According  to the forensic evidence, cuts made to the skull and bones clearly  indicate that brain and edible tissue had been separated from the bones  in the same way as with butchered animals, providing “clear evidence of  cannibalism.”


In  1610, relief from the survivors of the vessel “Sea Venture” arrived at  Jamestown after being shipwrecked at in Bermuda.  Sir Thomas Gates and  Sir George Somers, the group’s leaders, assumed they would find a  thriving colony in Virginia. 


Instead, they found the colony in ruins and practically abandoned.

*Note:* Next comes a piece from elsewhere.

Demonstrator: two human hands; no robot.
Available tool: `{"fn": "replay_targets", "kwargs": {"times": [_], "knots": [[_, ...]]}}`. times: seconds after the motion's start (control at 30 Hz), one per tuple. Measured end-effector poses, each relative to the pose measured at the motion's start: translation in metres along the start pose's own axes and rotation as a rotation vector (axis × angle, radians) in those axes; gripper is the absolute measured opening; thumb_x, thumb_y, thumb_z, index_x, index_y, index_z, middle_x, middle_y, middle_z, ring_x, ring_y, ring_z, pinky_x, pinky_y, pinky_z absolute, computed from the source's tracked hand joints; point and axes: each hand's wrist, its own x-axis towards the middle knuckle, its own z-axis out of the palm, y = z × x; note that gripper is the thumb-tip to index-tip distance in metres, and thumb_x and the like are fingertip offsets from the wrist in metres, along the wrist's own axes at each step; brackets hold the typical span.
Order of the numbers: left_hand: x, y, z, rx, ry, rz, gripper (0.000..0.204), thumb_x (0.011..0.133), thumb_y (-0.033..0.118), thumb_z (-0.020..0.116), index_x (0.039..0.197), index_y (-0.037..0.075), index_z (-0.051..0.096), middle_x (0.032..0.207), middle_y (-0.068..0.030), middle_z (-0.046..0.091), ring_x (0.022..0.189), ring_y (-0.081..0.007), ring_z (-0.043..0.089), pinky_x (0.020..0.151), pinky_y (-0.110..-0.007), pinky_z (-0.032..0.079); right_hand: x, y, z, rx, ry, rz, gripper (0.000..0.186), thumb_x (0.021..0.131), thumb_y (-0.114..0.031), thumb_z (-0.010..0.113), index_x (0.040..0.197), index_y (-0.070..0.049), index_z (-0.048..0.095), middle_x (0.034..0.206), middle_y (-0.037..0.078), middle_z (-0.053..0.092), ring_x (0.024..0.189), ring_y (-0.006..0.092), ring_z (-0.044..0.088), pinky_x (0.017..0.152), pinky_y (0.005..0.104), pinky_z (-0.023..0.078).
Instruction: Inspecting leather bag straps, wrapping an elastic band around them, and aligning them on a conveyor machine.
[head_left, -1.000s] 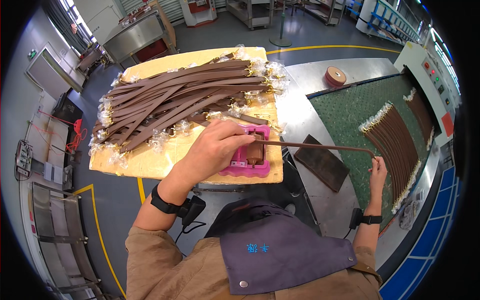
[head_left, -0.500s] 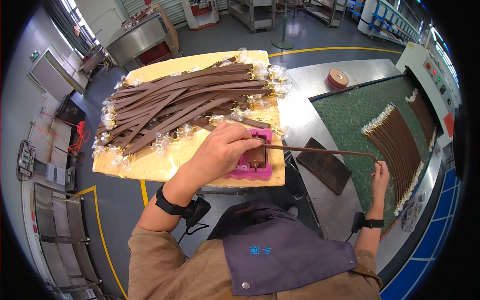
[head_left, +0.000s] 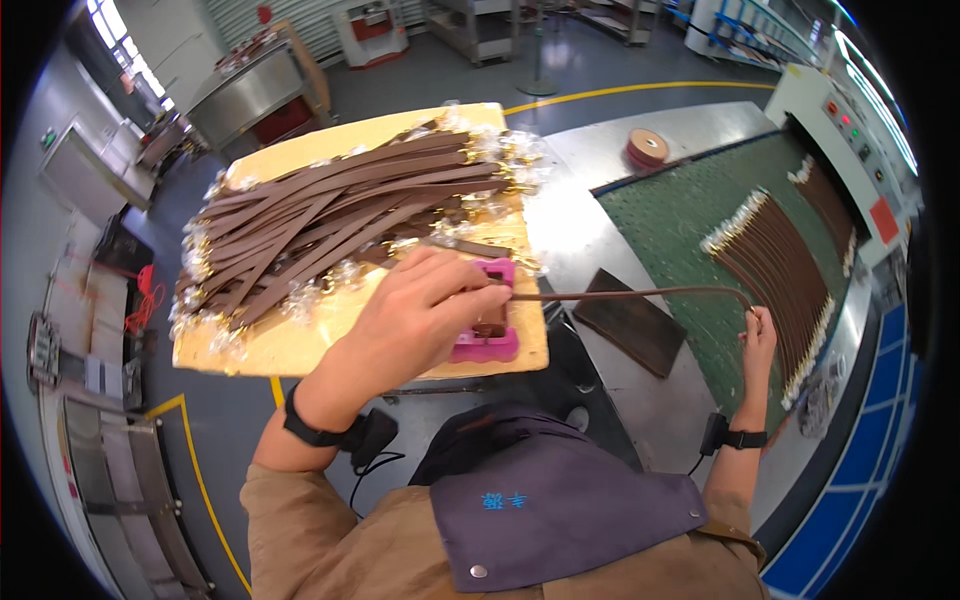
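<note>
A long, thin brown strap [head_left: 620, 294] stretches between my two hands, held edge-on. My left hand [head_left: 425, 310] pinches its left end with thumb and fingers, just over a pink holder [head_left: 490, 350] with a brown, block-like piece [head_left: 491, 322] set inside it. The left hand hides part of that holder. Off to the right, my right hand [head_left: 758, 345] grips the strap's other end, where the strap bends downward. A pile of similar brown straps [head_left: 340, 200] lies beyond my left hand, their gold-coloured metal ends wrapped in clear plastic.
The pile and pink holder rest on a yellowish board [head_left: 290, 350]. A dark rectangular slab [head_left: 630, 320] lies on the metal table [head_left: 575, 165], near a brown roll [head_left: 647, 149]. Rows of straps [head_left: 775, 280] lie on a green belt [head_left: 670, 215], by a machine housing [head_left: 850, 140].
The whole view has shifted slightly. The strap now arches a little near my right hand instead of sloping down to it. Both hands keep hold of its ends.
</note>
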Motion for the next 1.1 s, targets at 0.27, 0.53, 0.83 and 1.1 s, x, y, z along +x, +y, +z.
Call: {"fn": "replay_targets", "kwargs": {"times": [0.27,0.53,0.83,1.1], "knots": [[0.006,0.054,-0.050,-0.308,-0.137,-0.071,0.037,0.070,-0.003,0.075,0.107,0.001,0.071,0.088,-0.0102,0.067,0.077,-0.0272,0.064,0.067,-0.035,0.049,-0.034,-0.029,-0.073,0.081,-0.335,0.086,0.018,0.097,-0.019,0.061,0.100,-0.002,0.063,0.083,-0.002,0.055,0.072,0.0081,0.058,0.068,0.0254,0.048],[0.002,0.105,-0.004,-0.912,-0.033,-0.256,0.024,0.084,-0.004,0.072,0.107,-0.005,0.073,0.088,-0.0134,0.069,0.076,-0.0178,0.064,0.065,-0.028,0.049,-0.096,0.010,-0.124,0.643,-0.690,0.409,0.017,0.094,-0.021,0.068,0.096,-0.003,0.064,0.087,0.002,0.064,0.079,0.0138,0.063,0.076,0.0320,0.052],[0.036,0.163,0.217,-1.911,-0.098,-0.845,0.039,0.094,0.018,0.068,0.126,-0.004,0.061,0.099,-0.0065,0.066,0.093,-0.0181,0.062,0.085,-0.033,0.048,-0.158,-0.058,-0.100,1.512,-0.590,0.203,0.021,0.096,-0.027,0.065,0.096,-0.008,0.055,0.081,0.002,0.053,0.082,0.0202,0.056,0.090,0.0496,0.049],[0.051,0.226,0.308,-2.174,-0.240,-0.836,0.027,0.097,0.019,0.066,0.119,0.003,0.064,0.107,-0.0059,0.069,0.105,-0.0169,0.063,0.099,-0.034,0.044,-0.171,-0.064,-0.094,1.492,-0.421,0.232,0.018,0.099,-0.027,0.061,0.097,-0.009,0.057,0.087,0.004,0.057,0.088,0.0241,0.058,0.086,0.0377,0.046]]}}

Of the 500 colonists living in Jamestown in autumn, they found just 60 survivors.   To complicate matters, many of the supplies intended for Jamestown had been lost in the shipwreck at Bermuda.  Because they expected to find a  thriving colony, Gates and Somers had only brought a small food supply  with them.


Historian Ginny Gotlieb tells us that Gates made the decision to abandon the colony.  The Jamestown survivors boarded his ship and on June 7, 1610, headed down the James River.  


By chance or providence, the following afternoon they were met by Lord De La Warr’s expedition and ordered to  return to Jamestown.  


As John Smith later wrote, “God… would not have it [the colony] so abandoned.”


I have had the good fortune to see an archeological dig at Jamestown, to  visit the ground where the fort stood, and visit the remains of the 17th  century church tower.  


While these sites are marvelous historic  treasures, the Jamestown 

colonists horrific survival story is not easily forgotten.